_PROBLEM TO WORK ON_
Reproduce only the lines of the material below that start at the line containing "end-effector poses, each" and stop at the line containing "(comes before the". Keep both end lines.

_EXERCISE DATA_
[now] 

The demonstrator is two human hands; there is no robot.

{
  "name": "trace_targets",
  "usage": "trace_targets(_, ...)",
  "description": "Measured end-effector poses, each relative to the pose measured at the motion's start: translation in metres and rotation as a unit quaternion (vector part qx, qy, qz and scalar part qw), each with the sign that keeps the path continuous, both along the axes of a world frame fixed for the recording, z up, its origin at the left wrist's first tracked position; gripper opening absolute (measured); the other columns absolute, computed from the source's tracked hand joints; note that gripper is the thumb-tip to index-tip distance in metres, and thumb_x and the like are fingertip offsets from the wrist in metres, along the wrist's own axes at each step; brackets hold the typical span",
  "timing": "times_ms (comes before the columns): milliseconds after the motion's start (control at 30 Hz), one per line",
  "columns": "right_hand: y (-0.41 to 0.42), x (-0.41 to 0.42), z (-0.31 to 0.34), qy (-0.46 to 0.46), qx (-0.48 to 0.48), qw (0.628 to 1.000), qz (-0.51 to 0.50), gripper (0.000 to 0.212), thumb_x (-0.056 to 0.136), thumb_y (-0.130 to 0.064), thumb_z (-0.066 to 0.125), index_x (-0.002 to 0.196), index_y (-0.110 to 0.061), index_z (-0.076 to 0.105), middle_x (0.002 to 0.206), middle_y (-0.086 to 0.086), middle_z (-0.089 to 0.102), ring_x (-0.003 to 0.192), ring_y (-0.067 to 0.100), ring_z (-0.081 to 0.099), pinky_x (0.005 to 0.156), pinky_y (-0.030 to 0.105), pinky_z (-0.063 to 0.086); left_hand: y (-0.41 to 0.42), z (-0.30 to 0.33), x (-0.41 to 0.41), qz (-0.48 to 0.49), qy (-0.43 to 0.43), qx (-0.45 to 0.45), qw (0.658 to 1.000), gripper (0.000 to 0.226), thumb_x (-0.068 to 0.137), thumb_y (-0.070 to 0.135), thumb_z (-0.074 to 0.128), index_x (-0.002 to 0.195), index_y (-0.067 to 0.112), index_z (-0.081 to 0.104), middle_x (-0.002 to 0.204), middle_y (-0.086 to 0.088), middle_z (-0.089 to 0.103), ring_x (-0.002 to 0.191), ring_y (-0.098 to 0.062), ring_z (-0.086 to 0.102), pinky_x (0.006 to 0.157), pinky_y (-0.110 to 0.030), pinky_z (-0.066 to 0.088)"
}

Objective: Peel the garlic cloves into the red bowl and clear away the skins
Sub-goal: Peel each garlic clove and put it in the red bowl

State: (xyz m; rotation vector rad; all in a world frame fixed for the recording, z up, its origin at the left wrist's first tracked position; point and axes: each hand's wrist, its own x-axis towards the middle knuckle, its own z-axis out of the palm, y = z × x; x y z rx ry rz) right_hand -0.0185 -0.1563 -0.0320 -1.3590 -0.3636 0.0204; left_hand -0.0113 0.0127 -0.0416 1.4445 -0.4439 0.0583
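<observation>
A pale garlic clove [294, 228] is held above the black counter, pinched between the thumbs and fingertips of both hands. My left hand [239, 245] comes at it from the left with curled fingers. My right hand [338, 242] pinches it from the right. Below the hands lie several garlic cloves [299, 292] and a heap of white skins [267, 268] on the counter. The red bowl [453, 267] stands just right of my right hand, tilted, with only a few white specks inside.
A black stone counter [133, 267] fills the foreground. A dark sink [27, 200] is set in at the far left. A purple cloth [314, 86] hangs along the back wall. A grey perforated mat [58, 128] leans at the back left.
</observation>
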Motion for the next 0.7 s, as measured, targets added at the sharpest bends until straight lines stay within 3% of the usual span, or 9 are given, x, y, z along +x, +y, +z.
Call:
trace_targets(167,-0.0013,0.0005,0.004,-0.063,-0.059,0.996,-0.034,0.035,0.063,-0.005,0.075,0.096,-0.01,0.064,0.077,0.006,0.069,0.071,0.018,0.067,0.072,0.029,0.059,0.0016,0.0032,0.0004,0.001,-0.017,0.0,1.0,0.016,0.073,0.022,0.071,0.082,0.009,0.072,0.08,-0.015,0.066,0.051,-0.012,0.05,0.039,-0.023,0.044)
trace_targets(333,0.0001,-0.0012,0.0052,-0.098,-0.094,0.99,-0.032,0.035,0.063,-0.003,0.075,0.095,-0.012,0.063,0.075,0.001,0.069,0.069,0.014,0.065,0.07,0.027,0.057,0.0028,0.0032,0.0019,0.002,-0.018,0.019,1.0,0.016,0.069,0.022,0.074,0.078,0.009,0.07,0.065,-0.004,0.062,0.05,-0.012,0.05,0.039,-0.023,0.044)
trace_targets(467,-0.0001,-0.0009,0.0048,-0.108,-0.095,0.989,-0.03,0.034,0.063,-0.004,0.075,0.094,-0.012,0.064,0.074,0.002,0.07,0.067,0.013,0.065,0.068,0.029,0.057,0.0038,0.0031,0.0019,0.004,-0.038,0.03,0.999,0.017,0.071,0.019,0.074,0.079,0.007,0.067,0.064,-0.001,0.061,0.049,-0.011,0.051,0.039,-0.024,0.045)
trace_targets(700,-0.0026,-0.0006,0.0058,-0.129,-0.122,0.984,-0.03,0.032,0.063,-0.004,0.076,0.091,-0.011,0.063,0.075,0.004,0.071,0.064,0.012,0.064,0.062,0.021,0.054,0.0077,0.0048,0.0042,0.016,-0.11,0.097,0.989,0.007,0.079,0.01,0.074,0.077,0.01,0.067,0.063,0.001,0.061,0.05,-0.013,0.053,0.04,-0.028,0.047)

_SOLVED EXERCISE_
  "description": "Measured end-effector poses, each relative to the pose measured at the motion's start: translation in metres and rotation as a unit quaternion (vector part qx, qy, qz and scalar part qw), each with the sign that keeps the path continuous, both along the axes of a world frame fixed for the recording, z up, its origin at the left wrist's first tracked position; gripper opening absolute (measured); the other columns absolute, computed from the source's tracked hand joints; note that gripper is the thumb-tip to index-tip distance in metres, and thumb_x and the like are fingertip offsets from the wrist in metres, along the wrist's own axes at each step; brackets hold the typical span",
  "timing": "times_ms (comes before the columns): milliseconds after the motion's start (control at 30 Hz), one per line",

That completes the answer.